• **REQUIREMENT**: Your answer should be an exact copy of the listing.

- - -

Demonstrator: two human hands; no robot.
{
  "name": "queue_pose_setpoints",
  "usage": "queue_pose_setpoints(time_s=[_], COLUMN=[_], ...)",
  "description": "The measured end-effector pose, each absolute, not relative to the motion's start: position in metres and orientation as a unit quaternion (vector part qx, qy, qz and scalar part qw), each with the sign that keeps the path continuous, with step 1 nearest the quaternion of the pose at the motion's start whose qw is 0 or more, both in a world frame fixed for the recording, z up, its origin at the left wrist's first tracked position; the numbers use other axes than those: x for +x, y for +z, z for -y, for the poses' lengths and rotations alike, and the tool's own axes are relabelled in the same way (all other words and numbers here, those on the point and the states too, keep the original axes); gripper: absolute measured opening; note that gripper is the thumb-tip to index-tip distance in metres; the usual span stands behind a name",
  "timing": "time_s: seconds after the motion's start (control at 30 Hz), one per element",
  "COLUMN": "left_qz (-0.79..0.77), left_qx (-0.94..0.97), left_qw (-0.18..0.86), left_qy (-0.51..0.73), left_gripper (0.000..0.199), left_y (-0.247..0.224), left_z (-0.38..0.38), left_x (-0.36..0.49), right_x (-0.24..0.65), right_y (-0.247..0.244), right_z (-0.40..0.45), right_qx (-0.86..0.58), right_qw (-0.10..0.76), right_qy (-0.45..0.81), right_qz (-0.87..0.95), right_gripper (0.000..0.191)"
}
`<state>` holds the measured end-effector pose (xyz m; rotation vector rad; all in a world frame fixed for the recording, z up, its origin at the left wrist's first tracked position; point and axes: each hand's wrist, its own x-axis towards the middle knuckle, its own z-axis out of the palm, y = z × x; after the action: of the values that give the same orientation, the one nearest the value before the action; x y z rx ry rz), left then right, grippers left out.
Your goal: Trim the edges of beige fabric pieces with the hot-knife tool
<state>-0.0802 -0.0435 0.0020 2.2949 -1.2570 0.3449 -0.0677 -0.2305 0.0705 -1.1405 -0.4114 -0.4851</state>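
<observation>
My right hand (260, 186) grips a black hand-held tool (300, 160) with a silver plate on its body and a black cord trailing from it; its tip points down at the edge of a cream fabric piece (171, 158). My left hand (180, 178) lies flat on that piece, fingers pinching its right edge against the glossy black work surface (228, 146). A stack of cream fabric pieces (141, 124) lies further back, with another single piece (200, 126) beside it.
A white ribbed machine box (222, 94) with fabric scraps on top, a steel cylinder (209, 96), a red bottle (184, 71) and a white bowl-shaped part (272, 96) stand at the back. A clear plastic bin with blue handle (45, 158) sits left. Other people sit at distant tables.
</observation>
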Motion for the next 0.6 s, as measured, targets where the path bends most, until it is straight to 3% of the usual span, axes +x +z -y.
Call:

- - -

• **WRITTEN ANSWER**:
Demonstrator: two human hands; no robot.
{
  "name": "queue_pose_setpoints",
  "usage": "queue_pose_setpoints(time_s=[_], COLUMN=[_], ...)",
  "description": "The measured end-effector pose, each absolute, not relative to the motion's start: position in metres and orientation as a unit quaternion (vector part qx, qy, qz and scalar part qw), each with the sign that keeps the path continuous, with step 1 nearest the quaternion of the pose at the motion's start whose qw is 0 or more, both in a world frame fixed for the recording, z up, its origin at the left wrist's first tracked position; the numbers use other axes than those: x for +x, y for +z, z for -y, for the poses' lengths and rotations alike, and the tool's own axes are relabelled in the same way (all other words and numbers here, those on the point and the states too, keep the original axes); gripper: absolute measured opening; note that gripper is the thumb-tip to index-tip distance in metres; the usual span stands behind a name",
  "timing": "time_s: seconds after the motion's start (control at 30 Hz), one per element",
  "COLUMN": "left_qz (-0.79..0.77), left_qx (-0.94..0.97), left_qw (-0.18..0.86), left_qy (-0.51..0.73), left_gripper (0.000..0.199), left_y (-0.247..0.224), left_z (-0.38..0.38), left_x (-0.36..0.49), right_x (-0.24..0.65), right_y (-0.247..0.244), right_z (-0.40..0.45), right_qx (-0.86..0.58), right_qw (-0.10..0.76), right_qy (-0.45..0.81), right_qz (-0.87..0.95), right_gripper (0.000..0.191)"
}
`<state>` holds the measured end-effector pose (xyz m; rotation vector rad; all in a world frame fixed for the recording, z up, its origin at the left wrist's first tracked position; point and axes: each hand's wrist, its own x-axis towards the middle knuckle, its own z-axis out of the palm, y = z × x; after the action: of the values that give the same orientation, the one nearest the value before the action; x y z rx ry rz), left then right, grippers left out.
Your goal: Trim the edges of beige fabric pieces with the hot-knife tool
<state>-0.0802 -0.0435 0.0020 2.2949 -1.2570 0.3449 -0.0677 -0.2305 0.0705 -1.1405 -0.4114 -0.4851</state>
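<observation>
My right hand (260, 186) grips a black hand-held tool (300, 160) with a silver plate on its body and a black cord trailing from it; its tip points down at the edge of a cream fabric piece (171, 158). My left hand (180, 178) lies flat on that piece, fingers pinching its right edge against the glossy black work surface (228, 146). A stack of cream fabric pieces (141, 124) lies further back, with another single piece (200, 126) beside it.
A white ribbed machine box (222, 94) with fabric scraps on top, a steel cylinder (209, 96), a red bottle (184, 71) and a white bowl-shaped part (272, 96) stand at the back. A clear plastic bin with blue handle (45, 158) sits left. Other people sit at distant tables.
</observation>
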Motion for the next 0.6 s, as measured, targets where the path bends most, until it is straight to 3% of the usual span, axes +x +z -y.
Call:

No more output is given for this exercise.